** SOURCE DATA follows **
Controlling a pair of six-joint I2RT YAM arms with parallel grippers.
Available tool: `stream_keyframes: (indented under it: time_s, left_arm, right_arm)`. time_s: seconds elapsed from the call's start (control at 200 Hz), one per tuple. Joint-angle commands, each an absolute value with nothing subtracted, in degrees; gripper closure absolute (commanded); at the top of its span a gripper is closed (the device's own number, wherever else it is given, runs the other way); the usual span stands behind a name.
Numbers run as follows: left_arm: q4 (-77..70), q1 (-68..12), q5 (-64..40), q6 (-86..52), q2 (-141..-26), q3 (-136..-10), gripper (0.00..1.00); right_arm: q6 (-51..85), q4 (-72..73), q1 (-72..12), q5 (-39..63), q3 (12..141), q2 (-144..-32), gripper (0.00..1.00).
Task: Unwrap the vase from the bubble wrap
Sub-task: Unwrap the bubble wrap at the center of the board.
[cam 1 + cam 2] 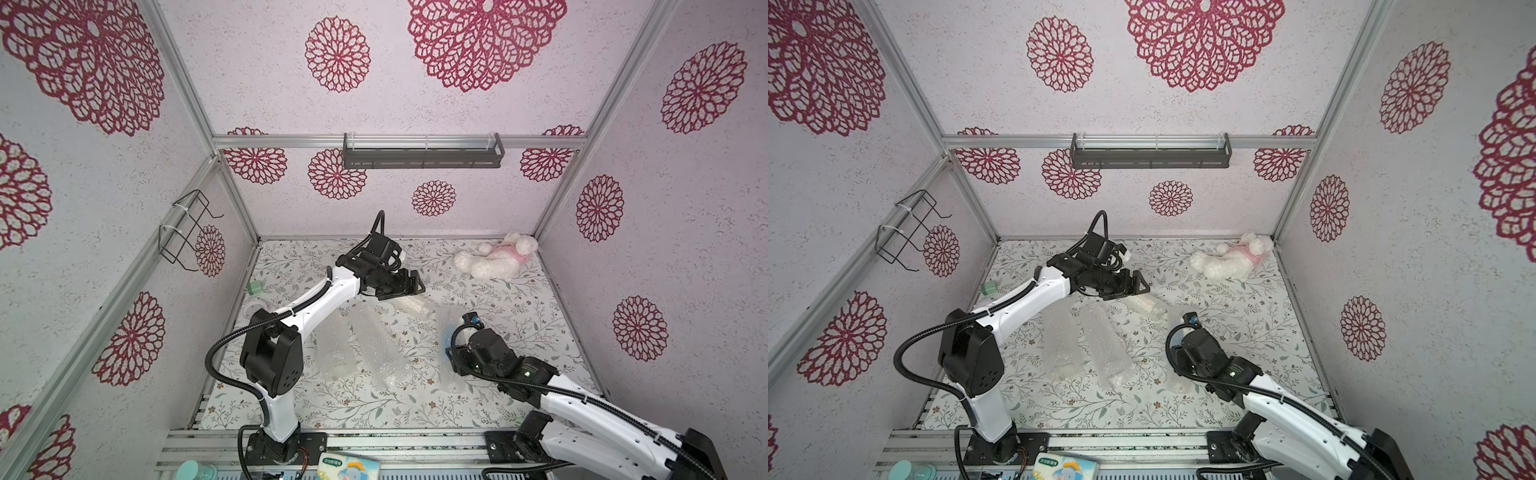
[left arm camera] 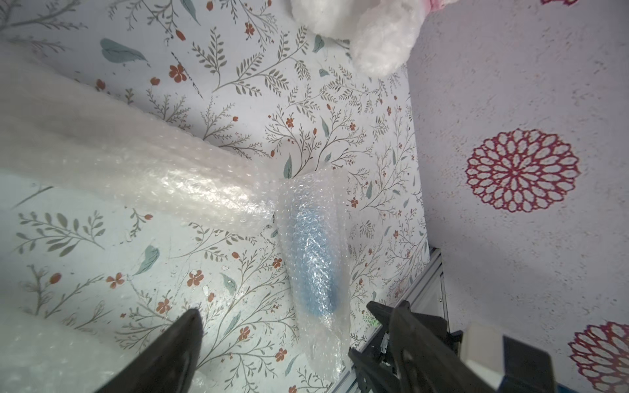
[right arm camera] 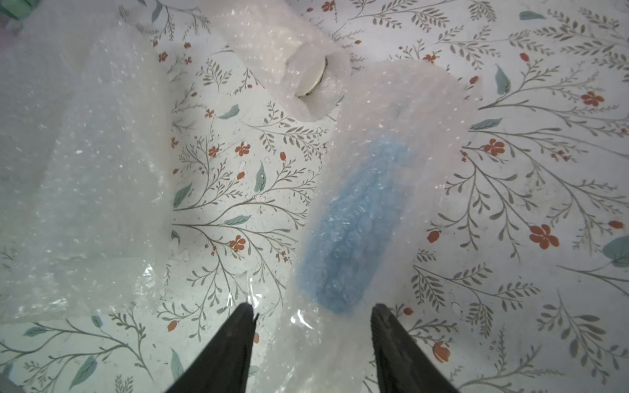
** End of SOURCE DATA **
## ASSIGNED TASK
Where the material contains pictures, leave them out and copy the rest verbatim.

## COMPLETED EXERCISE
Controlling a pair of six-joint I2RT YAM arms with parallel grippers.
Available tool: `stream_keyframes: (indented under it: time_s, left_arm, right_arm)`. time_s: seconds elapsed from the call's start (control at 200 Hz), one per tuple. Joint-angle commands, each an absolute value with nothing subtracted, in degrees; gripper closure absolute (commanded); at the top of its span a gripper is closed (the device's own number, wherever else it is given, runs the other way); the usual span stands behind a name.
Numbers run as follows: left_arm: q4 (-77..70), q1 (-68..12), q5 (-64..40), q6 (-86..52), q2 (-141..-26), q3 (-136..-10), gripper (0.00..1.00); right_arm: q6 (-51..85), q4 (-72..73), q1 (-72..12), q5 (-39..63), q3 (12..141), q2 (-144..-32), gripper (0.00..1.00).
Task: Unwrap the vase from the bubble wrap
Sub-task: Unwrap the bubble wrap at the center of the board.
[cam 1 + cam 2] 
[left arm camera] 
[right arm camera] 

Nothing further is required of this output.